Ah! bien nous en prit, d’être avec un député. Jamais je n’ai vu affluence de monde comme celle qui se pressait autour de l’Assemblée. Le bruit s’était répandu la veille que Vergniaud devait prononcer un discours, et c’était à qui pourrait entendre le grand orateur de la Gironde. Mais il y avait des gardes à toutes les portes, qui barraient le passage...

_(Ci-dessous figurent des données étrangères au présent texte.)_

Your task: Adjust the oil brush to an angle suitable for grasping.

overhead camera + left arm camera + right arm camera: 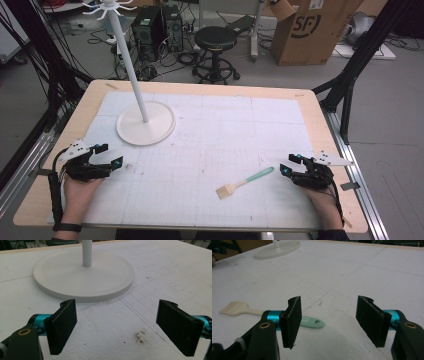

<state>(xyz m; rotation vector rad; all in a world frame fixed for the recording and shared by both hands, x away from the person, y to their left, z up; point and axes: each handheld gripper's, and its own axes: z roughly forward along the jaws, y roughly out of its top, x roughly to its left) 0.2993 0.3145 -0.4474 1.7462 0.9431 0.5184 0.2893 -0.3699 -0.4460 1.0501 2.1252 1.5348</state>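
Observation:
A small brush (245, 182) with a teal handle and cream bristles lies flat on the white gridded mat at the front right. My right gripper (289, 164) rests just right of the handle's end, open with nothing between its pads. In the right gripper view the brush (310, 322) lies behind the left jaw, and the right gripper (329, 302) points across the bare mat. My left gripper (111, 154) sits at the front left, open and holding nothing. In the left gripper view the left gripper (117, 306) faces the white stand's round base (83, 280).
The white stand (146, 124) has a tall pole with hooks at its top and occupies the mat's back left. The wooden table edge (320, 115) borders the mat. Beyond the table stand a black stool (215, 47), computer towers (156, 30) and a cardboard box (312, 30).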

La consigne n’était pas pour nous. M. Goguereau se nommait, en disant: «Ces citoyens sont avec moi,» et on s’empressait de nous laisser passer.
Ainsi il nous guida le long des couloirs, puis il nous ouvrit la porte d’un petit escalier, et finalement il nous introduisit dans les tribunes.
Elles étaient pleines à crouler d’auditeurs—de femmes surtout—et ce n’est pas sans soulever une tempête de récriminations, que nous réussîmes, mon père et moi, à conquérir—c’est bien l’expression—deux pauvres petites places au bout d’une banquette.
J’étais horriblement mal à l’aise, et surtout martyrisé par un chapiteau de colonne qui me meurtrissait les reins dès que je me dressais. Mais je ne souffrais de rien, tant j’étais saisi de la majesté du spectacle que j’avais sous les yeux pour la première fois.
Quels hommes siégeaient dans cette assemblée, mes amis, il est inutile, n’est-ce pas, que je vous le dise. Leurs noms sont dans toutes les mémoires, et ils vivront autant que leur œuvre,—œuvre immense, qui nous a fait ce que nous sommes, et que presque tous, hélas! ont scellée de leur sang.
De ma place, je planais au-dessus d’eux tous.
Je voyais les députés de la gauche—de la Montagne—échanger des regards enflammés, des paroles irritées et des gestes menaçants, avec ceux de la droite. Je voyais ceux du centre—du Marais, comme on disait alors—essayer de s’interposer entre des rancunes implacables.
Je n’avais pas assez d’yeux pour regarder le président, immobile sur son fauteuil comme une statue, la main sur le manche d’ébène de sa sonnette.
Derrière lui, dans un réduit grillé d’une douzaine de pieds carrés il me semblait apercevoir des ombres qui s’agitaient. Là, se tenaient des journalistes qui venaient de trouver le secret d’écrire aussi vite que l’on parle et qu’on appelait, pour cette raison, des logotachygraphes.